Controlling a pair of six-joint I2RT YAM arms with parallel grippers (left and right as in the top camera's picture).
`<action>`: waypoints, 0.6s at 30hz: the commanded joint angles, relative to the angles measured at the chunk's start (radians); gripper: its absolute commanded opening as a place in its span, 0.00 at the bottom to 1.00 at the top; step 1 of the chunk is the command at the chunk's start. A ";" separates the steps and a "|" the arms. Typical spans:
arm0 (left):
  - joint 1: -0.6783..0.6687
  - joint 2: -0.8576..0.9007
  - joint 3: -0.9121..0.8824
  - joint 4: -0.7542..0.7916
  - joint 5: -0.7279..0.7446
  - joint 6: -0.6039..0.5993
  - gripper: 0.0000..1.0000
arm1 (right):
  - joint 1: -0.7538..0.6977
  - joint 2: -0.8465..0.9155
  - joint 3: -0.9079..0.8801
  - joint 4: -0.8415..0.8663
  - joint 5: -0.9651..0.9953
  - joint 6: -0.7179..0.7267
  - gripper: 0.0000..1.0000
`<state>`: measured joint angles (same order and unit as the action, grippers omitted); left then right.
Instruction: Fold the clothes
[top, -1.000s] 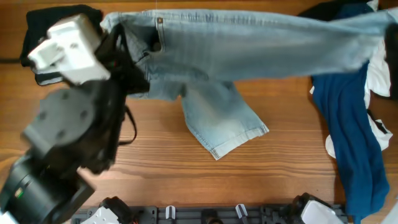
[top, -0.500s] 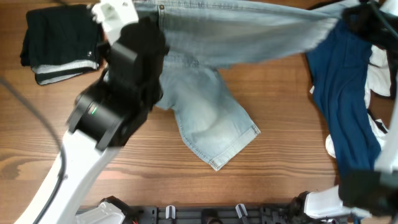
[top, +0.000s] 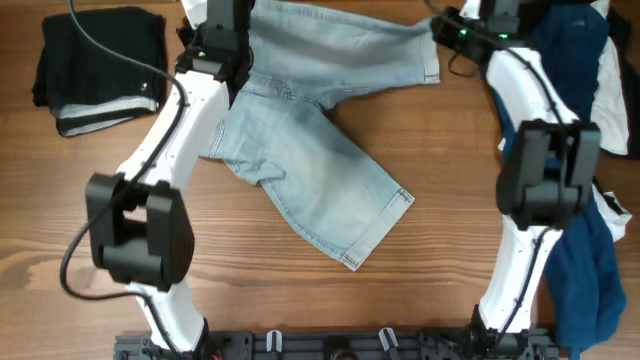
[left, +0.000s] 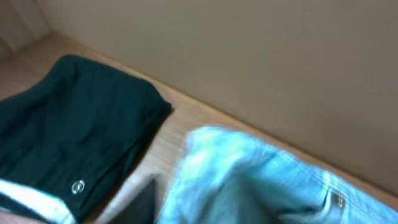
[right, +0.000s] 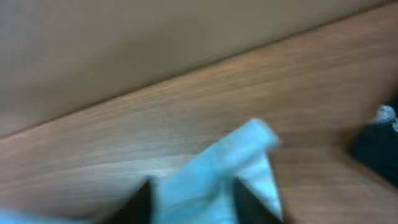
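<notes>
Nearest the robot's base, one hemmed leg of the denim shorts (top: 330, 190) is lying flat on the wooden desk (top: 200, 280), its hem pointing toward the front right. At the right edge, a navy garment (top: 590, 290) is trailing down the desk, partly behind the right arm, with a white garment (top: 622, 95) lying beside it farther back. Farther in, the seat of the shorts is spreading across the middle, and the other leg is stretching rightward along the far side. At the far left, well apart from the shorts, a black garment (top: 100, 55) is sitting folded over a pale layer.

At the far edge, the left end effector (top: 228, 12) is hovering at the waistband. Its wrist view is showing blurred denim (left: 249, 180) beside one dark finger (left: 142, 202), so I cannot tell whether it is gripping. The right end effector (top: 447, 25) is clamping the far leg's hem, with the cloth (right: 211, 180) filling the gap between its fingers (right: 142, 199).
</notes>
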<state>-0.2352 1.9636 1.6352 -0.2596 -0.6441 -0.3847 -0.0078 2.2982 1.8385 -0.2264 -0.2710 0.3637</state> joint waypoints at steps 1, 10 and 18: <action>0.040 0.058 0.022 0.139 -0.033 -0.014 1.00 | 0.064 0.053 0.007 0.167 0.121 -0.002 1.00; 0.061 -0.160 0.023 -0.040 0.058 0.171 1.00 | 0.054 -0.101 0.007 -0.031 0.111 -0.042 1.00; 0.062 -0.146 0.021 -0.390 0.241 0.108 1.00 | 0.054 0.045 0.006 -0.048 0.126 0.167 0.66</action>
<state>-0.1764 1.8023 1.6588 -0.6415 -0.4423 -0.2535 0.0441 2.2738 1.8359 -0.2932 -0.1696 0.4198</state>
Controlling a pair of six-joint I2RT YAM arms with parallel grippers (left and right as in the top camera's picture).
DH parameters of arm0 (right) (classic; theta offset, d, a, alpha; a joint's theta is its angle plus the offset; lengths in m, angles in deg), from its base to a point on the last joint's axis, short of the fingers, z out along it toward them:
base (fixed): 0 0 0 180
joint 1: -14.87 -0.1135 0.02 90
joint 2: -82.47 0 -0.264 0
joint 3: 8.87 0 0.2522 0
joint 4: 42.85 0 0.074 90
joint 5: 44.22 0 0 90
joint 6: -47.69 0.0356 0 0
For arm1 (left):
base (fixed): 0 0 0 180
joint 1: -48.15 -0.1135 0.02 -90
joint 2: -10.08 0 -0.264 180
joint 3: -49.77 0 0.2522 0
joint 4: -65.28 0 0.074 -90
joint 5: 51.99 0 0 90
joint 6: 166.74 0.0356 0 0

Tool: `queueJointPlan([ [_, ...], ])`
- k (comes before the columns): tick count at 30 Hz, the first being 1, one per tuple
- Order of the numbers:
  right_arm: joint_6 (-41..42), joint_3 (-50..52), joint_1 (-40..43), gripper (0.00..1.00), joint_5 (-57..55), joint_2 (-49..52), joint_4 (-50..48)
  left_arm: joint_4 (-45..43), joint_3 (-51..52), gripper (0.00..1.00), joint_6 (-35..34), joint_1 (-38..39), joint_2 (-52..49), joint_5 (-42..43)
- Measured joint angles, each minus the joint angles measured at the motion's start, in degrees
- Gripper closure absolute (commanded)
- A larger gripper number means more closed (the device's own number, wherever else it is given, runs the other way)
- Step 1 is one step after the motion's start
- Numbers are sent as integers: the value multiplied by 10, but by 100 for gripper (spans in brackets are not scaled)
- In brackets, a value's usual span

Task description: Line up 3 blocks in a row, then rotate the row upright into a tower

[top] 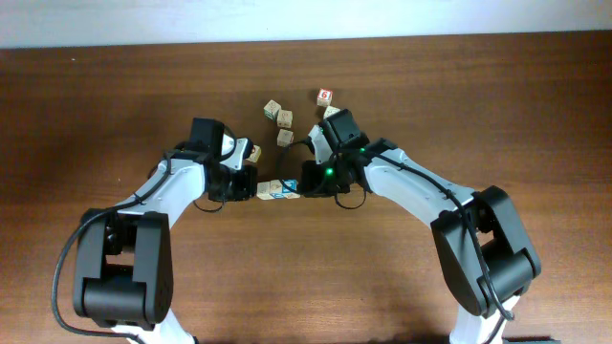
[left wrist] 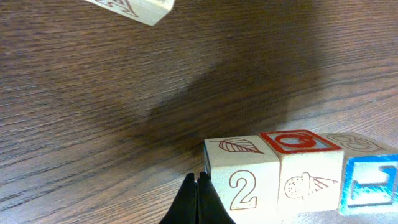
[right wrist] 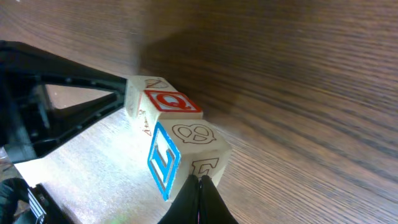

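Three wooden cubes stand touching in a row on the table. The left block (left wrist: 242,180) (top: 265,189) is pale with a "2" and a leaf. A cube with a red Q on top (left wrist: 298,142) (right wrist: 171,102) sits in the middle. The right block (right wrist: 186,155) (top: 290,188) has a bright blue E face. My left gripper (left wrist: 197,179) (top: 252,189) is shut, its tips against the "2" block's outer side. At the row's other end my right gripper (right wrist: 202,180) (top: 302,187) is shut, tips touching the blue block's E side. Neither holds anything.
Behind the row lie loose pale cubes (top: 273,108) (top: 285,118) (top: 285,138), a red-and-white cube (top: 325,96) and another pale cube (top: 253,151) (left wrist: 130,7) beside the left wrist. Both arms reach in from the front edge.
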Motion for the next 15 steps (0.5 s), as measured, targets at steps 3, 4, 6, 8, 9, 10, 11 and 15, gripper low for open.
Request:
queueJointPlan([
  [3,-1,-12,-17,96,-27,-8,5,1,2,100,0,-2,0,-8],
  [4,-2,-14,-22,96,-33,-10,5,1,2,100,0,-3,0,-11],
  [6,-2,-15,-27,96,-42,-13,3,2,2,100,0,-3,0,-15],
  [8,-4,-15,-27,96,-46,-13,3,5,2,100,0,-3,0,-14],
  [9,-4,-15,-28,96,-48,-13,3,7,2,100,0,-3,0,-14],
  [10,-5,-15,-29,96,-50,-13,3,8,2,100,0,-3,0,-12],
  [11,-5,-15,-31,96,-53,-14,3,9,2,100,0,-3,0,-12],
  [15,-6,-16,-36,96,-63,-17,3,10,2,100,0,-2,0,-15],
])
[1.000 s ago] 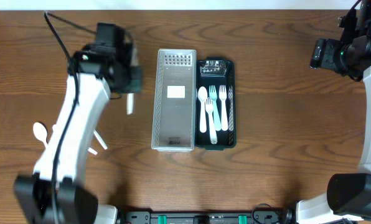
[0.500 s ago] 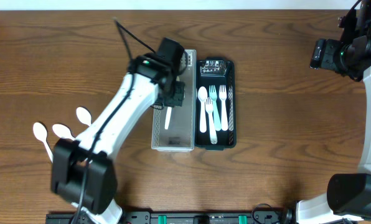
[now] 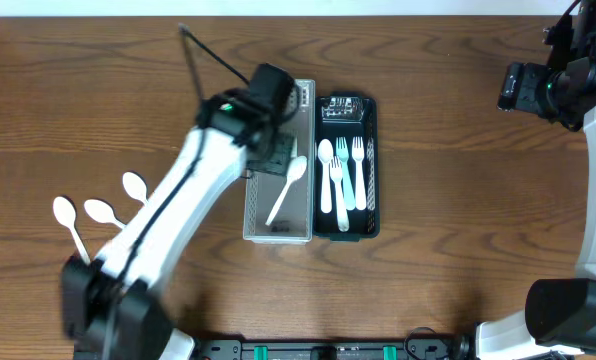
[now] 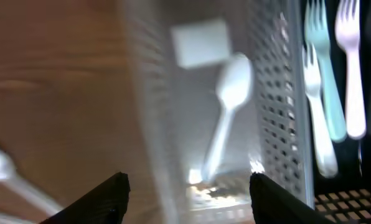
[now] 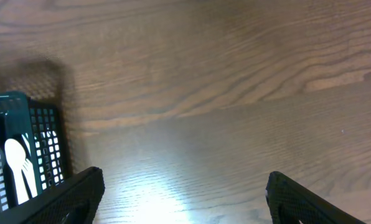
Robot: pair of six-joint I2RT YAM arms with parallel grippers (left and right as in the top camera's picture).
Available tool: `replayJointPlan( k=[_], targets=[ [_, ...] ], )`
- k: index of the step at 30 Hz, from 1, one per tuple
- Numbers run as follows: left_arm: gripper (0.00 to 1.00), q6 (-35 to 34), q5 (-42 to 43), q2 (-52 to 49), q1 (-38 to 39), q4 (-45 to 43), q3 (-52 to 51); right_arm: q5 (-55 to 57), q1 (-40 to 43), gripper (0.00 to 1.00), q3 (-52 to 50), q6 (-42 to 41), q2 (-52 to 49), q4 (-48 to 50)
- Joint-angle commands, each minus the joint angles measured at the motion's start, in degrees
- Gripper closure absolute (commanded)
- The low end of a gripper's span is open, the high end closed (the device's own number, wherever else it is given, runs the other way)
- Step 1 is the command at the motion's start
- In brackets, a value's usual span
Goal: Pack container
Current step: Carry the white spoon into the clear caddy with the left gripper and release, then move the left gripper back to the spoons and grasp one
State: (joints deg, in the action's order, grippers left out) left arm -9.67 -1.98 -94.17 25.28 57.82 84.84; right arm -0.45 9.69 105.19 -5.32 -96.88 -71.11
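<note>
the left pincer [image 4: 188,179] hangs over the grey bin [image 3: 296,224], its fingers spread wide and nothing between them. just ahead of it, a white spoon [image 4: 228,107] lies loose and slanted on the bin floor, bowl pointing away from the pincer and touching neither finger. past the perforated wall on the pincer's right, the black bin [image 3: 374,215] holds forks and another spoon. three loose spoons [image 3: 100,212] lie on the worktop [image 3: 458,260], well off to the pincer's left and behind it. the right pincer [image 5: 184,175] is parked well apart from both bins, also spread and empty.

judging by this, the drop of one spoon is finished and a fetch comes next. that calls for lifting clear of the bin wall, swinging back-left, and settling the fingers astride a thin handle, low against the worktop, before closing.
</note>
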Motion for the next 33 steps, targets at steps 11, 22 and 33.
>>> replayJointPlan(
  k=[11,22,33],
  targets=[
    [0.02,-20.0,-8.52,13.55,-31.45,7.23,-2.54,0.66,2.03,0.12,-0.26,1.16,0.22,-1.03],
    [0.01,-19.37,6.14,-1.09,-43.93,-4.26,-16.5,1.97,2.03,0.12,-0.31,1.16,0.22,-2.21],
    [0.0,-15.45,7.67,-13.11,-43.85,-11.78,-17.44,2.16,2.03,0.11,-0.31,1.16,0.22,-2.51]
  ],
)
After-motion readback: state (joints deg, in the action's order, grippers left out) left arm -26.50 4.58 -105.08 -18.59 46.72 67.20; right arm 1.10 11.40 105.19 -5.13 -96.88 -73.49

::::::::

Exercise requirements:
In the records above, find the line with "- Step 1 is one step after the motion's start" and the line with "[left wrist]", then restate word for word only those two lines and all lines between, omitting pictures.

Task output:
- Step 1 is one step after the motion's start
- Numbers are sent as integers: the value multiplied by 10, but by 100 for gripper (spans in brackets are not scaled)
- In brackets, a value's usual span

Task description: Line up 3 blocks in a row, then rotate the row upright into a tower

[top] 
[left wrist] 

The exercise has been completed in full.